=== Section Start ===

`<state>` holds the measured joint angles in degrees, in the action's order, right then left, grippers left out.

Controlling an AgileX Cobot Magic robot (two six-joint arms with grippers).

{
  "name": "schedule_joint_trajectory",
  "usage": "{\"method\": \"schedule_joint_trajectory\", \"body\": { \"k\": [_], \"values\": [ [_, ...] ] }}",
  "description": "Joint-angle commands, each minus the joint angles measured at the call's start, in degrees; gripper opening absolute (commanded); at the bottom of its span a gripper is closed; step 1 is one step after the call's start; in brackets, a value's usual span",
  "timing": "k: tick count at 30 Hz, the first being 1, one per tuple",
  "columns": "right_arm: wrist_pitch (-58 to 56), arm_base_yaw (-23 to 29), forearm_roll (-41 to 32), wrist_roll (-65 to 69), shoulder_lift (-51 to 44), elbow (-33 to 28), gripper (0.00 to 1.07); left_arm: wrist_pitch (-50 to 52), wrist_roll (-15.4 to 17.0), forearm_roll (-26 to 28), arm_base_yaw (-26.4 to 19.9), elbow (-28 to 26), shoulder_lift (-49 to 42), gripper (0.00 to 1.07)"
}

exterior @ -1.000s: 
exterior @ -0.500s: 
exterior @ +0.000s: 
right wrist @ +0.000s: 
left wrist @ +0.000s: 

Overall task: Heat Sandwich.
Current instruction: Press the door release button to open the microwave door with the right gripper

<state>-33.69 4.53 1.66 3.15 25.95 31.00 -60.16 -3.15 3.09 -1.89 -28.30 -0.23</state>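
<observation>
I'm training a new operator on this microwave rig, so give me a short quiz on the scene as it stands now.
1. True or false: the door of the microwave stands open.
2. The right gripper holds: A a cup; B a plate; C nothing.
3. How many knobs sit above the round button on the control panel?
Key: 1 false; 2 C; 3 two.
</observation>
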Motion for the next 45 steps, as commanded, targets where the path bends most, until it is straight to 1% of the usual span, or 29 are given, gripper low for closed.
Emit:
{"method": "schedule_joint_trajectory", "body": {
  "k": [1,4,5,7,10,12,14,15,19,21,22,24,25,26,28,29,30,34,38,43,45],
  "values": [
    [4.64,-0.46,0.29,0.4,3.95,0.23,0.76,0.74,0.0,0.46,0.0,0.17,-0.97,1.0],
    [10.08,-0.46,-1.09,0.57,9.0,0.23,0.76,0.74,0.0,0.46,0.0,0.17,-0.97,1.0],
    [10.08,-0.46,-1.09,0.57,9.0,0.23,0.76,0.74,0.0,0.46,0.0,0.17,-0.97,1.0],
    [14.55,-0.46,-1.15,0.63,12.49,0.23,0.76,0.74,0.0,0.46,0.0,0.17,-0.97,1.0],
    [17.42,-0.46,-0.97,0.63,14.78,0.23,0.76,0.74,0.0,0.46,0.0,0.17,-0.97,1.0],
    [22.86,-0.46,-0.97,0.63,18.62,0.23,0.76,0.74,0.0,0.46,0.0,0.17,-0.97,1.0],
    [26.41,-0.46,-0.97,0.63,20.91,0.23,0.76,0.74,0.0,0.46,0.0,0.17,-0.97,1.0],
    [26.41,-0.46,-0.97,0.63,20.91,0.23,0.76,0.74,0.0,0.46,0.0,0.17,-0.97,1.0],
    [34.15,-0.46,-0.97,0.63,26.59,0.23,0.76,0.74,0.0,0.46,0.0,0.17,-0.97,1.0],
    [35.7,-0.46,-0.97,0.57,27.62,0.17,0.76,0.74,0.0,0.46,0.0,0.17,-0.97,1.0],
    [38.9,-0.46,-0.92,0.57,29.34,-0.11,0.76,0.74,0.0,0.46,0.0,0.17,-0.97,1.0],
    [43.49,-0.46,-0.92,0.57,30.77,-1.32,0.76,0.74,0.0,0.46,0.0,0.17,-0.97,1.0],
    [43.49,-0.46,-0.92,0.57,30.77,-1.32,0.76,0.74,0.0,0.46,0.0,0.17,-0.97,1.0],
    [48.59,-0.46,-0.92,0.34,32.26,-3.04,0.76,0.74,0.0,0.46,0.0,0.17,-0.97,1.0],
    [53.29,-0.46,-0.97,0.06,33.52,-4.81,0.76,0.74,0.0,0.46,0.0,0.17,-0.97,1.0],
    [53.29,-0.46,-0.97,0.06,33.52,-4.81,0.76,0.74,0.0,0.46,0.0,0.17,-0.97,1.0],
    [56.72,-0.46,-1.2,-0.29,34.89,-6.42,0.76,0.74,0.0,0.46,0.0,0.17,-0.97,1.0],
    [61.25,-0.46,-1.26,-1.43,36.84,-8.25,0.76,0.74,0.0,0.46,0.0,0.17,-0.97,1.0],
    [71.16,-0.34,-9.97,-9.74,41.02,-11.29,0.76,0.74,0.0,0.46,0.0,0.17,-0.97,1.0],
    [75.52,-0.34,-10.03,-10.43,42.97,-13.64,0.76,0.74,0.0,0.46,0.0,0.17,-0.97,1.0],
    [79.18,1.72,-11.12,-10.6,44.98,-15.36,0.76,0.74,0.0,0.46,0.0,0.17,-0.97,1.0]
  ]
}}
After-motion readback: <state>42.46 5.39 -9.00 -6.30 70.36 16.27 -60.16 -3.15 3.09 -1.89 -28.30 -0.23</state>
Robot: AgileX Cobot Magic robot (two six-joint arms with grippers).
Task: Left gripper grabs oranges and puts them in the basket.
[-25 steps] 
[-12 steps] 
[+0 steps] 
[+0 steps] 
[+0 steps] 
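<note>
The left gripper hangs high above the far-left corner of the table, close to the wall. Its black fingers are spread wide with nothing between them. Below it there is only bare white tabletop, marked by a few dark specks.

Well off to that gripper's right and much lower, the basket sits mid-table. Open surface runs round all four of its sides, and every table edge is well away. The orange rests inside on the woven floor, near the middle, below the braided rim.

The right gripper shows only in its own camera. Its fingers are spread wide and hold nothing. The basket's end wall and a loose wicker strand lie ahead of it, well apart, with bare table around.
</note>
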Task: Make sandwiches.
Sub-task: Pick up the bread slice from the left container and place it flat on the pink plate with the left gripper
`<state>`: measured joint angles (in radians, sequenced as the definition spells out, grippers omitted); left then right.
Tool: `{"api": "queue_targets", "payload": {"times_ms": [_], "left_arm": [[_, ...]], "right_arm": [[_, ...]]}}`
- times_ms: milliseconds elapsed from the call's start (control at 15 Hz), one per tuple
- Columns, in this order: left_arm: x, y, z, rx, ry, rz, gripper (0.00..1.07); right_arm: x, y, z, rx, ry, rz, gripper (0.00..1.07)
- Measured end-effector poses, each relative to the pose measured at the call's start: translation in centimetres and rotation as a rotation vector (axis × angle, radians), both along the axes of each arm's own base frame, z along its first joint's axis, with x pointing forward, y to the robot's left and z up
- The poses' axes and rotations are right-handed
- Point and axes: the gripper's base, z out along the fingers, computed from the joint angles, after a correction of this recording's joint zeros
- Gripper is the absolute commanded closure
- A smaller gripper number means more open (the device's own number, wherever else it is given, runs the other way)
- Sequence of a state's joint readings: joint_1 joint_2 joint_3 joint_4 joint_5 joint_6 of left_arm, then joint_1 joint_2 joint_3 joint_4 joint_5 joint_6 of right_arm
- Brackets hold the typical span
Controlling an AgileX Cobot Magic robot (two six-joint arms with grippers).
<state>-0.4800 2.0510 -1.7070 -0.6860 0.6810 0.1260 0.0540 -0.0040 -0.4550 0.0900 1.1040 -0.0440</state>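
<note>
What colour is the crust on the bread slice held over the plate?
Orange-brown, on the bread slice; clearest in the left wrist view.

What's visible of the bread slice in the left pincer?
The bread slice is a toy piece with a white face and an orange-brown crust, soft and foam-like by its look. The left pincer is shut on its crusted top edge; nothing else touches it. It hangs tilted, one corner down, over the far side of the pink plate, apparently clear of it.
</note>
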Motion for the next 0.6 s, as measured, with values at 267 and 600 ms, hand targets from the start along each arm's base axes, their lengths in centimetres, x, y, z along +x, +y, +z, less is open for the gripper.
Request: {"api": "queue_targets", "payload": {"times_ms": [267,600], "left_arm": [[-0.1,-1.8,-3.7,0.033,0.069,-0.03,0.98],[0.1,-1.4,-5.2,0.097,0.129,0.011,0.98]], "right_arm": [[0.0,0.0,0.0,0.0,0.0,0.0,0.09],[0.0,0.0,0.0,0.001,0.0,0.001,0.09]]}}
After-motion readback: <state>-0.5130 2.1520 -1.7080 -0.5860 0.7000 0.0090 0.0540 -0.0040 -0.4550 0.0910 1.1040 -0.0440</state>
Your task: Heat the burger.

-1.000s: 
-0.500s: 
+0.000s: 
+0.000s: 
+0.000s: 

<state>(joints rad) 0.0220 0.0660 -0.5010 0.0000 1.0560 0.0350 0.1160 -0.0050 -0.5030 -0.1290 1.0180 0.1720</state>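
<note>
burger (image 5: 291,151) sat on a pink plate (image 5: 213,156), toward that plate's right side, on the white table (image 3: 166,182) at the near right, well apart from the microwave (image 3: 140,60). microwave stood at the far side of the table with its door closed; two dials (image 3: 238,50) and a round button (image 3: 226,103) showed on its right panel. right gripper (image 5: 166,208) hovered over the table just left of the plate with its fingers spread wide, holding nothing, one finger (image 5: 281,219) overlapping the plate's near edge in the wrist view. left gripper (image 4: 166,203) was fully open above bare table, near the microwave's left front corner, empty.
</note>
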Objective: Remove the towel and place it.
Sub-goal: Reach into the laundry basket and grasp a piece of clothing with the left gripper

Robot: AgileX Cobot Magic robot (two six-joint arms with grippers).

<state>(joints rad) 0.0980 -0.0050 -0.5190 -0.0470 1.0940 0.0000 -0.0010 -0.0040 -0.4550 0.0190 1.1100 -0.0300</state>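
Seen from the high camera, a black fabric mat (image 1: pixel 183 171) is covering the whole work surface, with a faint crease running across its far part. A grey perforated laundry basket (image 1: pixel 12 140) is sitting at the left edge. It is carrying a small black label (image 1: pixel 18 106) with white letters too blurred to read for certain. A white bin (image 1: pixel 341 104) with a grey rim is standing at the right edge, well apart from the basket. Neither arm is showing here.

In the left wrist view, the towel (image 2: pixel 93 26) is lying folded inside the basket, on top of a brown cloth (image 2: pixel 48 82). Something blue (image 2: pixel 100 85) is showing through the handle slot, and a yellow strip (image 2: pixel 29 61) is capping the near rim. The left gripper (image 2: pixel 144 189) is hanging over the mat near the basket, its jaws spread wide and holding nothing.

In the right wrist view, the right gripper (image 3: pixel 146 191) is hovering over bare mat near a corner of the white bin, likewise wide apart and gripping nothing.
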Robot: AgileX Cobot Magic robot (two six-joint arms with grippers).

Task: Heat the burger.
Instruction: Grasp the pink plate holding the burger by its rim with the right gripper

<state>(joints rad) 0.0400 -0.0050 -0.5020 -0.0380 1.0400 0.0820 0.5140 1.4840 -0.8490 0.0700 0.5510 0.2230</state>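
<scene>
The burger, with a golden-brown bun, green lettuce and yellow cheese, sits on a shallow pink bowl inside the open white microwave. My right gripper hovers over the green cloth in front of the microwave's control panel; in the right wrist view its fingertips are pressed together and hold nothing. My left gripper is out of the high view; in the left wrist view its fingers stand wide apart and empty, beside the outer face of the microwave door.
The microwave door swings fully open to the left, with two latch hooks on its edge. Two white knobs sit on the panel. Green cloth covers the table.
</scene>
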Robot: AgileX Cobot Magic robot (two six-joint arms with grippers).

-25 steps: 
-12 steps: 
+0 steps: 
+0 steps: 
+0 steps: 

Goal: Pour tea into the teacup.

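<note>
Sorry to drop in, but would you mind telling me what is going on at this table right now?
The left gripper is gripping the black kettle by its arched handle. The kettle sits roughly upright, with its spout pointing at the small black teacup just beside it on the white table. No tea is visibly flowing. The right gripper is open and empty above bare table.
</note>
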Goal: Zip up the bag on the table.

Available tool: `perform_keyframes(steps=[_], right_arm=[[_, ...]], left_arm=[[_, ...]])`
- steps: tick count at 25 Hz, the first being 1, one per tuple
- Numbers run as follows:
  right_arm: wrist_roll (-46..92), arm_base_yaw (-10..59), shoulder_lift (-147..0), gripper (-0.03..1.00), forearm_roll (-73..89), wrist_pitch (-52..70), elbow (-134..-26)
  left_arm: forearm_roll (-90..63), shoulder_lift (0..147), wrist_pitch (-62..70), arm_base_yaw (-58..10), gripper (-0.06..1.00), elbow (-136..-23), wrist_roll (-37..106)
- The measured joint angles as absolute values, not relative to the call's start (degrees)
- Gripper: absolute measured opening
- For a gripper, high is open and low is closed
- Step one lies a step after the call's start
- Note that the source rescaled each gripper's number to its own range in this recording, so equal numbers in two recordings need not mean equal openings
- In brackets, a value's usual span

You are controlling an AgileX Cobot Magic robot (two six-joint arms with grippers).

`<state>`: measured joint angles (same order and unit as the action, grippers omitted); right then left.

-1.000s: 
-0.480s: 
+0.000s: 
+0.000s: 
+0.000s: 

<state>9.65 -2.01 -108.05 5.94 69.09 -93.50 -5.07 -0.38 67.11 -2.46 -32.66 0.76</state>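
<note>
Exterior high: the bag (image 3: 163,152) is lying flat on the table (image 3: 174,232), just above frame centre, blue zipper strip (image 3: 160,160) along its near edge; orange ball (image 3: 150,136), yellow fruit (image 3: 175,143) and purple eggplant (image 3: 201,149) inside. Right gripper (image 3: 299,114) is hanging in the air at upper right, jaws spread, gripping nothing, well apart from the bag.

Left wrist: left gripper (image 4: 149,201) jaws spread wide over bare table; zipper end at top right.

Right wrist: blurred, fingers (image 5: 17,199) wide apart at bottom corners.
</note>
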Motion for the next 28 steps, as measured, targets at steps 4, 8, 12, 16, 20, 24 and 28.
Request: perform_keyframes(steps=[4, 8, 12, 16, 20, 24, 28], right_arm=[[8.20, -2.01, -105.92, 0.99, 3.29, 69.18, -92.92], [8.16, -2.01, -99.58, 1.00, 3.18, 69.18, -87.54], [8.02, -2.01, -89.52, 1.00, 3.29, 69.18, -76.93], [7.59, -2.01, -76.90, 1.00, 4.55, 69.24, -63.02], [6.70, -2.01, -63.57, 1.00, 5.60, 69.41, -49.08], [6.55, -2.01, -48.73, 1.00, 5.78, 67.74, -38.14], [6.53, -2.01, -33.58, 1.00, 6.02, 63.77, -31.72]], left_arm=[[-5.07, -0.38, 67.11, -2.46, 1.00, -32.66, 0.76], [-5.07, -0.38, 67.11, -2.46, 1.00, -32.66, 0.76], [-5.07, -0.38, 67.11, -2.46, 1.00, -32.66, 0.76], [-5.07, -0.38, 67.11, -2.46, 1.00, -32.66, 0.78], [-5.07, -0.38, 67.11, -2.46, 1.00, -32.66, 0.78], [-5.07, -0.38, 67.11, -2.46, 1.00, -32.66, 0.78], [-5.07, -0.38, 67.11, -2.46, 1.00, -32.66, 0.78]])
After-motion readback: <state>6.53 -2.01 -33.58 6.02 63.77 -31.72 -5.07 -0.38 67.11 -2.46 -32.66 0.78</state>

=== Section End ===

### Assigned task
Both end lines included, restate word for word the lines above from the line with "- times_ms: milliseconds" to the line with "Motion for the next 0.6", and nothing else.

### Answer to this exercise
- times_ms: milliseconds elapsed from the call's start (control at 15 Hz), one per tuple
- Columns, in this order: left_arm: x, y, z, rx, ry, rz, gripper (0.00..1.07); right_arm: x, y, z, rx, ry, rz, gripper (0.00..1.07)
- Measured end-effector poses, each relative to the pose measured at the call's start: translation in centimetres and rotation as a rotation vector (axis × angle, radians), both along the axes of each arm's own base frame, z along its first joint's axis, with x pointing forward, y to the robot's left and z up
- The poses' axes and rotations are right-handed
- Point and axes: the gripper's base, z out along the fingers, computed from the joint angles, after a correction of this recording's joint zeros
- Gripper is the absolute commanded closure
- A smaller gripper number means more open (the device's own number, wherever else it is given, runs the other way)
- Sequence of a state's joint readings: joint_1 joint_2 joint_3 joint_4 joint_5 joint_6 of left_arm, then joint_1 joint_2 joint_3 joint_4 joint_5 joint_6 of right_arm
- Brackets hold the typical span
Controlling an AgileX Cobot Magic robot (two six-joint arms with grippers).
<state>-0.4800 2.0510 -1.7070 -0.6860 0.6810 0.1260 0.0540 -0.0040 -0.4550 0.0900 1.1040 -0.0440</state>
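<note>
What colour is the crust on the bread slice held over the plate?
Orange-brown, on the bread slice; clearest in the left wrist view.

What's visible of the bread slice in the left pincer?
The bread slice is a toy piece with a white face and an orange-brown crust, soft and foam-like by its look. The left pincer is shut on its crusted top edge; nothing else touches it. It hangs tilted, one corner down, over the far side of the pink plate, apparently clear of it.
</note>
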Motion for the next 0.6 s, as measured, with values at 267 and 600 ms, hand targets from the start along each arm's base axes, their lengths in centimetres, x, y, z along +x, +y, +z, less is open for the gripper.

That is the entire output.